Who cares. 99% of devs don't, otherwise they'd use APL or its relatives, where the entire Conway's Game of Life is a single line. There are more important factors than the number of symbols on screen.


In the context of a language that needs to coexist with C++ codebases, it is a weird decision.

However, Carbon's syntax makes technical sense, and is in line with many contemporary languages (Rust, TypeScript, Swift, Kotlin).

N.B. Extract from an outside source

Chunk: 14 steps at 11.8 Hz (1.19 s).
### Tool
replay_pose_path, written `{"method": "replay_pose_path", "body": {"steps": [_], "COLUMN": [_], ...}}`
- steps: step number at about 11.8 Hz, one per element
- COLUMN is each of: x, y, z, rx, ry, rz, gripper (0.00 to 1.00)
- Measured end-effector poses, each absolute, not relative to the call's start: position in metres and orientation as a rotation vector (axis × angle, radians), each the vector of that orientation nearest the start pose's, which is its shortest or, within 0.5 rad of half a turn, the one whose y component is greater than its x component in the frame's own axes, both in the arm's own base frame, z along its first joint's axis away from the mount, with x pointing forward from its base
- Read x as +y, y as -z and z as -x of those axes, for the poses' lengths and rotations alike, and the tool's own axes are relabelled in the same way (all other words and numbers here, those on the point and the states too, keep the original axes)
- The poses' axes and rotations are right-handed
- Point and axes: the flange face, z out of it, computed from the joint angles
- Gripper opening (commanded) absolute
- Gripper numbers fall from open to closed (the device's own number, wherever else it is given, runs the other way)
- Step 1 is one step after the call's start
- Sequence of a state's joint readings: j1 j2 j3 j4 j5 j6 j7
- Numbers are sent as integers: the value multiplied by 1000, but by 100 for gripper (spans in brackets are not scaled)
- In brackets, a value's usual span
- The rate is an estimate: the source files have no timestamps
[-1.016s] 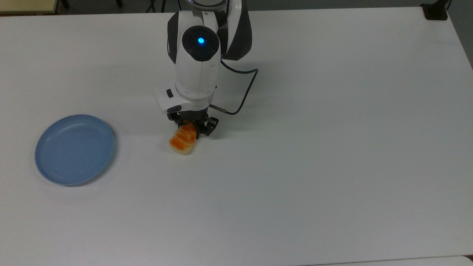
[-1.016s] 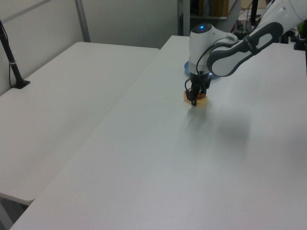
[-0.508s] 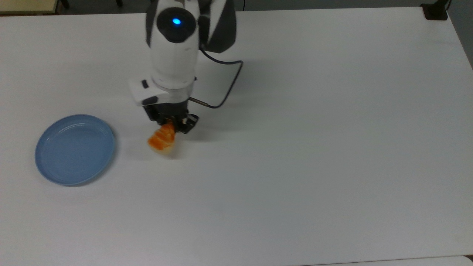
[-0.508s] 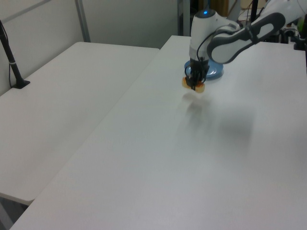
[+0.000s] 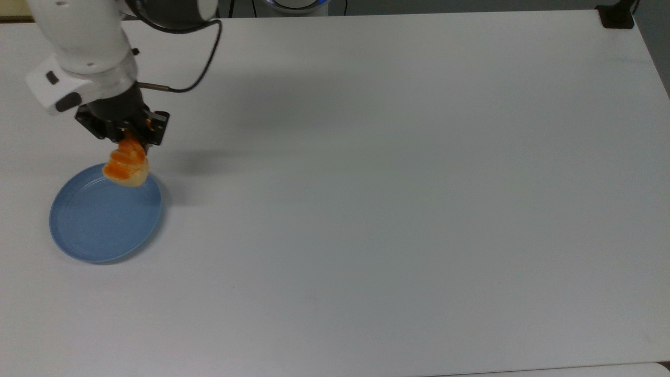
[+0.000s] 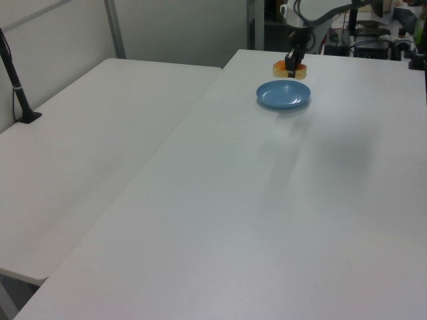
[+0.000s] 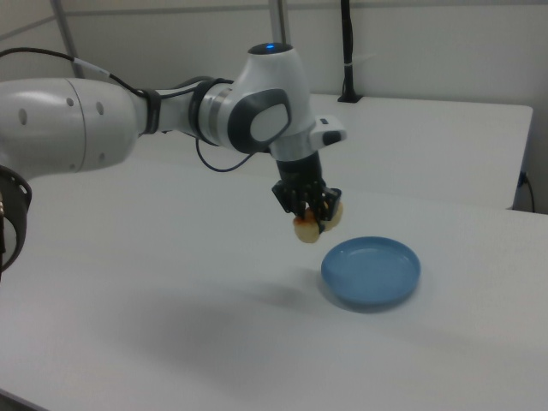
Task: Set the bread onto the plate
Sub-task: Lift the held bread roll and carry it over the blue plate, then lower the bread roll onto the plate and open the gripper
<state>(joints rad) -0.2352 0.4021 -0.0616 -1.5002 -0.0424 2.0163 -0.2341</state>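
The bread [image 5: 126,163], a small bun with an orange-brown ridged top, hangs in the air with my gripper [image 5: 127,137] shut on its upper end. In the top view it overlaps the far rim of the light-blue plate [image 5: 102,222], which lies on the white table at the top view's left. The right view shows my gripper [image 7: 312,210] holding the bread [image 7: 310,223] above the table, just to the left of the plate [image 7: 371,271]. In the left view the bread [image 6: 291,69] hangs beyond the plate [image 6: 283,95].
A black cable [image 5: 196,63] loops from the arm beside the wrist. A black post base [image 5: 617,15] stands at the table's far right corner in the top view. A second white table [image 6: 87,127] adjoins on the left view's left.
My gripper has lifted the bread off the table and carried it toward the top view's left, from mid-table to the plate's far rim. The plate has not moved.
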Motion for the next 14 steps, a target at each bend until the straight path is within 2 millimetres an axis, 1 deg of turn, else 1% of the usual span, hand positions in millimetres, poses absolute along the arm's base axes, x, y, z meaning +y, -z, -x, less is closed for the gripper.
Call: {"method": "replay_pose_path", "body": {"steps": [1, 2, 4, 5, 6, 8, 9, 10, 11, 12, 14], "x": [-214, -225, -256, -266, -271, -276, -277, -278, -278, -279, -280], "y": [-448, -445, -426, -413, -398, -371, -361, -350, -341, -337, -336], "z": [-659, -661, -668, -672, -676, -683, -686, -689, -691, -692, -693], "rx": [13, -11, -48, -47, -42, -41, -43, -47, -47, -40, -48], "ry": [143, 142, 121, 117, 115, 116, 123, 137, 150, 152, 142], "rz": [3233, 3236, 3243, 3246, 3248, 3250, 3252, 3256, 3258, 3259, 3281], "gripper": [28, 28, 28, 28, 28, 29, 42, 77, 100, 100, 100]}}
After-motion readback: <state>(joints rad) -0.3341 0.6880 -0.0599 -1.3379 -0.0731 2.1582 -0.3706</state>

It is easier to parse, which is important for tooling and IDEs. `fn name` is easy to grep for. `let` works well with type inference and destructuring assignment, which are becoming standard features in modern languages (although Carbon still supports C-style aggregate initializers, which is not so great).


Not every, see Circle.

The only that really has a chance.



Except just like with C++ being a C superset at source code level, Circle is a C++ superset, no need to rewrite existing code, that is the big difference.


Then it's still C++'s syntax, and Circle's syntax is still "ugly". Every modern languages adopt the "ugliness" style of type after name to solve most vexing parse, yet somehow C/C++ programmers are still confident in their "beautiful" syntax.


Syntax being ugly isn't the problem for migration, rather 40 years of history deploying code into production.


That's irrelevant to the discussion about syntax being ugly.